In political campaign financing and lobbying, there seems to be this odd disconnect between who you should take money from and why.  Most progressives will insist that money in politics is bad, but won’t hesitate to ask and accept plenty of it in order to win political races and advance certain agenda’s.  It was not too long ago when Michelle Obama decried the influence of money in politics, only to request campaign donations in the same speech only minutes before.

The irony of this hasn’t been lost on those on the left. This was brought up by The Atlantic in an article a few months back, “Is Philanthropy Bad for Democracy?”  in which Gara Lamarche made this point about his fellow progressives:

Why are they are not more concerned about the undemocratic and largely unaccountable nature of philanthropy? Why are we—since I too have failed, for years, to ask these big questions—hypersensitive to the dangers of big money in politics, and the way it perpetuates advantage and inequality, but blind, it seems, to the dangers of big philanthropy in the public sphere?

A prevailing question that continues to remain is as to why money from “corporations” is dangerous, but money from huge political PACs, non-profit organizations, ect are not.   The CAP president emphasized the variety of donors and foundations contributing money as somehow not as “bad” as receiving money from more “acceptable” sources.

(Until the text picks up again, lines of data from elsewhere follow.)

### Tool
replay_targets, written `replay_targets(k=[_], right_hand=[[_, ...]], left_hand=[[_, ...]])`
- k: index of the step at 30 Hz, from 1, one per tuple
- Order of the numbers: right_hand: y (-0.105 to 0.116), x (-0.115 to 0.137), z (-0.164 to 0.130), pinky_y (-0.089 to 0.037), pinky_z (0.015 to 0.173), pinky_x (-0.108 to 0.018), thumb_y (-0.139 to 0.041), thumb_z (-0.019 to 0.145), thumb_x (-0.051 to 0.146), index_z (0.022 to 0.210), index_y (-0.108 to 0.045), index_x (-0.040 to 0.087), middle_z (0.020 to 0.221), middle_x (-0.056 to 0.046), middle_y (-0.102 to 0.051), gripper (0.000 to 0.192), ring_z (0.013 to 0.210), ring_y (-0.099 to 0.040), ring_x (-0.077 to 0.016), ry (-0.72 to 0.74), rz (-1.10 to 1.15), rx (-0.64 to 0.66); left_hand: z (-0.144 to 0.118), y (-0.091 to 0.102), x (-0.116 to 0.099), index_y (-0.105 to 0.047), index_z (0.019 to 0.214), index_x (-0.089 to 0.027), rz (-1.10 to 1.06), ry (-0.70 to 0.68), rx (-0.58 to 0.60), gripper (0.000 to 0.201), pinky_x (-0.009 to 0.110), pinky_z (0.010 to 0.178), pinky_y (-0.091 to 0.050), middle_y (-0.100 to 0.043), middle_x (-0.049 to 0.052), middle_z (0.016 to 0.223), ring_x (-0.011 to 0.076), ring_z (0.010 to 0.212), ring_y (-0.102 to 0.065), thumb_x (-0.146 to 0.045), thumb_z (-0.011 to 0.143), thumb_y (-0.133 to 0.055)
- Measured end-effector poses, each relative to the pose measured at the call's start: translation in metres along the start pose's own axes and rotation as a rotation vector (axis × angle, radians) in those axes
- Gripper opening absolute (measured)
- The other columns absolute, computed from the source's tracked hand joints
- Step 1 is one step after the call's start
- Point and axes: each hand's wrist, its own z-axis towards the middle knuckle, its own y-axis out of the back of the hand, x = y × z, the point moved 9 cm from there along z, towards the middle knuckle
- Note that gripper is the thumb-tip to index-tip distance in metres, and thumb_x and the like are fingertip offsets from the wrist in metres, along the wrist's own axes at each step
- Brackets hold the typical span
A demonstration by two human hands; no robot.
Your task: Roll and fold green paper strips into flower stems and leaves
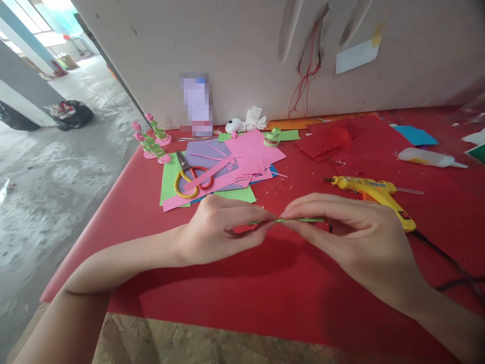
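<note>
A thin green paper strip (pixel 303 220) is held just above the red table cover (pixel 235 298), near the front edge, approx. centre. It is pinched by the left hand (pixel 220 230), fingers narrowed round its left end, and by the right hand (pixel 352 237), thumb and fingertips closed on its right part; both hands meet at the middle. A small red scrap shows under the left fingers. Just behind the right hand a yellow glue gun (pixel 373 194) is laid, w/ its cord trailing right. Further back left, scissors (pixel 189 177) rest on a pile of coloured paper sheets (pixel 227 167). At far right a glue bottle (pixel 428 157) lies on its side; contents cannot be told.
</note>
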Motion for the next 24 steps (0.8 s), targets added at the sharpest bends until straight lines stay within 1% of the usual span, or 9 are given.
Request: replay_targets(k=[4,8,11,14,17,21,24], right_hand=[[-0.002,0.003,0.001,-0.05,0.051,-0.009,-0.066,0.072,0.013,0.067,-0.067,0.021,0.069,0.006,-0.069,0.01,0.06,-0.064,-0.0049,0.066,-0.024,-0.003],[-0.002,0.005,0.0,-0.051,0.055,-0.009,-0.066,0.073,0.011,0.068,-0.067,0.019,0.07,0.004,-0.07,0.009,0.063,-0.064,-0.0052,0.098,-0.036,-0.028],[-0.003,0.005,0.0,-0.05,0.054,-0.009,-0.065,0.073,0.012,0.068,-0.067,0.019,0.071,0.004,-0.069,0.009,0.062,-0.064,-0.0048,0.087,-0.031,-0.017],[-0.003,0.003,0.002,-0.048,0.051,-0.008,-0.066,0.072,0.012,0.069,-0.067,0.019,0.07,0.004,-0.069,0.008,0.061,-0.062,-0.0039,0.068,-0.026,0.01],[-0.002,0.001,0.003,-0.047,0.05,-0.008,-0.066,0.072,0.013,0.069,-0.067,0.019,0.069,0.005,-0.069,0.007,0.058,-0.061,-0.003,0.048,-0.018,0.025],[-0.004,-0.004,0.002,-0.049,0.053,-0.009,-0.065,0.074,0.015,0.069,-0.067,0.019,0.07,0.005,-0.07,0.007,0.061,-0.063,-0.0044,0.017,-0.006,0.027],[-0.005,-0.008,0.001,-0.049,0.052,-0.01,-0.066,0.074,0.017,0.07,-0.069,0.021,0.071,0.005,-0.07,0.006,0.061,-0.064,-0.0056,-0.01,0.009,0.024]], left_hand=[[0.002,-0.006,0.008,-0.07,0.079,-0.004,-0.103,0.093,0.047,0.008,0.013,0.049,-0.052,-0.072,0.007,0.066,0.0103,0.055,-0.067,-0.01,0.075,-0.066],[0.002,-0.005,0.01,-0.07,0.077,-0.007,-0.071,0.105,0.041,0.006,0.012,0.05,-0.051,-0.073,0.005,0.066,0.0084,0.054,-0.066,-0.011,0.077,-0.065],[0.001,-0.004,0.011,-0.069,0.077,-0.009,-0.047,0.103,0.04,0.005,0.011,0.05,-0.051,-0.073,0.004,0.067,0.0077,0.054,-0.066,-0.011,0.077,-0.064],[0.001,-0.006,0.013,-0.069,0.077,-0.007,-0.07,0.115,0.049,0.006,0.011,0.05,-0.051,-0.073,0.005,0.065,0.0072,0.053,-0.065,-0.01,0.077,-0.063],[0.001,-0.006,0.013,-0.069,0.076,-0.005,-0.074,0.114,0.04,0.006,0.011,0.046,-0.049,-0.071,0.006,0.062,0.007,0.049,-0.063,-0.009,0.076,-0.065],[-0.001,-0.006,0.013,-0.069,0.074,-0.005,-0.064,0.108,0.03,0.004,0.01,0.045,-0.049,-0.071,0.005,0.061,0.0069,0.049,-0.063,-0.007,0.073,-0.066],[-0.001,-0.006,0.014,-0.069,0.074,-0.006,-0.064,0.121,0.037,0.005,0.01,0.046,-0.049,-0.071,0.005,0.061,0.0068,0.049,-0.063,-0.009,0.075,-0.065]])
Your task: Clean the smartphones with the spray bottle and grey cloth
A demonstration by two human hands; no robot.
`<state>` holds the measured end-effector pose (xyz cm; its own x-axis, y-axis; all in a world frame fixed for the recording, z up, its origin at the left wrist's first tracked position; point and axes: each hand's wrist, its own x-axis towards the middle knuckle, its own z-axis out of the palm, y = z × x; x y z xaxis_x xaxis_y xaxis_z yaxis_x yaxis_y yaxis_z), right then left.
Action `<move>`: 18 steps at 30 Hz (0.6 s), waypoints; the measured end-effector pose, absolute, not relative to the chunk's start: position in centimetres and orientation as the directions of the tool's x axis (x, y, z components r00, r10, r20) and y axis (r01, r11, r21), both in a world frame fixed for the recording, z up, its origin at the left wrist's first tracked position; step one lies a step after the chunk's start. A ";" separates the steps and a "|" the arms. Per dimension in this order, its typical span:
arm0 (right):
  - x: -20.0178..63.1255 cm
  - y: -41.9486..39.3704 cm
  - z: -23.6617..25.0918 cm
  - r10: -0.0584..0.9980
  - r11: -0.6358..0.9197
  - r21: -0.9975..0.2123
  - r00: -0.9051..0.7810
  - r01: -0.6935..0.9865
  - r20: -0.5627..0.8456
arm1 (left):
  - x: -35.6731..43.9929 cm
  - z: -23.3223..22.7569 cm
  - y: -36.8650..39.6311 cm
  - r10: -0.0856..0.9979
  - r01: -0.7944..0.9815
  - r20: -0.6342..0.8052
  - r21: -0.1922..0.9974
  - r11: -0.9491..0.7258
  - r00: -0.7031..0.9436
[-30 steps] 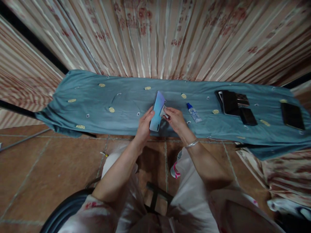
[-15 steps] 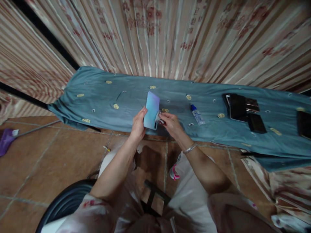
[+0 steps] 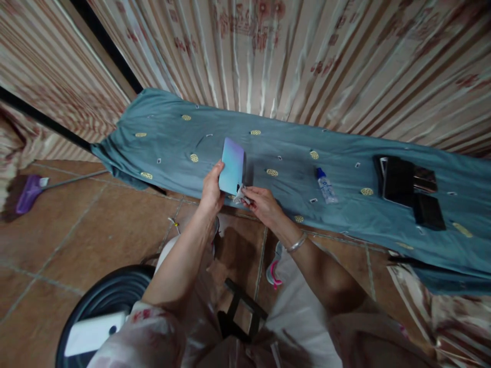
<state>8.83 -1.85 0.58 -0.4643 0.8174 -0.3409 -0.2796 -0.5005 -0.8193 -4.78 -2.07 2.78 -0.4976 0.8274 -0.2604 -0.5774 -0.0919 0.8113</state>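
Observation:
My left hand point(image 3: 213, 189) grips a blue-purple smartphone point(image 3: 232, 164) by its left edge, back side facing up, above the front part of the covered table. In my right hand point(image 3: 263, 204) a small crumpled grey-white cloth point(image 3: 241, 194) is pinched between thumb and fingers. It touches the phone's lower right corner, beside the dark camera area. The phone's screen side is hidden. To the right, a clear bottle with a blue cap point(image 3: 326, 185) lies on the cloth cover.
A teal patterned cloth point(image 3: 169, 138) covers the long table. Black wallet-like cases point(image 3: 399, 180) lie at its right. A white phone-like object point(image 3: 94, 333) rests on a round black stool point(image 3: 111, 286). A purple broom point(image 3: 28, 194) is on the tiled floor, and curtains hang behind.
The view has shifted, and more of the stool with the white object shows. The cloth in my right hand has moved down to the phone's lower corner, and the phone has turned slightly.

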 end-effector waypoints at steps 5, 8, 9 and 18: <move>8.7 -1.1 1.2 0.870 -0.400 -0.876 -0.411 -0.268 -0.271 | -4.7 3.4 -2.1 0.860 -0.643 -0.264 0.760 -0.094 -0.437; 8.8 -0.6 1.7 0.880 -0.387 -0.882 -0.393 -0.268 -0.267 | -4.5 4.1 -2.1 0.888 -0.649 -0.260 0.758 -0.055 -0.379; 8.9 -0.5 1.8 0.879 -0.390 -0.881 -0.394 -0.267 -0.269 | -4.4 4.3 -2.2 0.898 -0.650 -0.262 0.759 -0.034 -0.354; 8.9 0.0 1.7 0.894 -0.313 -0.925 -0.397 -0.216 -0.209 | -5.0 4.5 -1.9 0.936 -0.657 -0.283 0.750 0.078 -0.212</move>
<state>8.90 -0.04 1.72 -0.3967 0.8938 -0.2093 -0.2163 -0.3126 -0.9249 -4.97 -1.86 4.49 -0.2116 0.9355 -0.2828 -0.6574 0.0779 0.7495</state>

Why?

The fundamental question we must ask is rather simple: Do the end’s justify the means in regards to where the cash comes from?  There is no gray area.  Either money in politics is bad or it is not.  People with strong political involvements are willing to make all sorts of exceptions about where they get their money from while condemning others for doing the exact same thing.

At some point, there must be some consistency or the whole argument breaks down into what it has become now; decrying others for doing the exact same thing that you are doing.  While you may be right about the destructive influence of “their” money in politics, it doesn’t make your identical actions any less destructive.

Either we get rid of money from politics all-together, or we quit pointing fingers at people getting funding from places, people, and worldviews we don’t like.   This of course brings up another issue: Is money free speech?   That is another debacle with it’s own mess.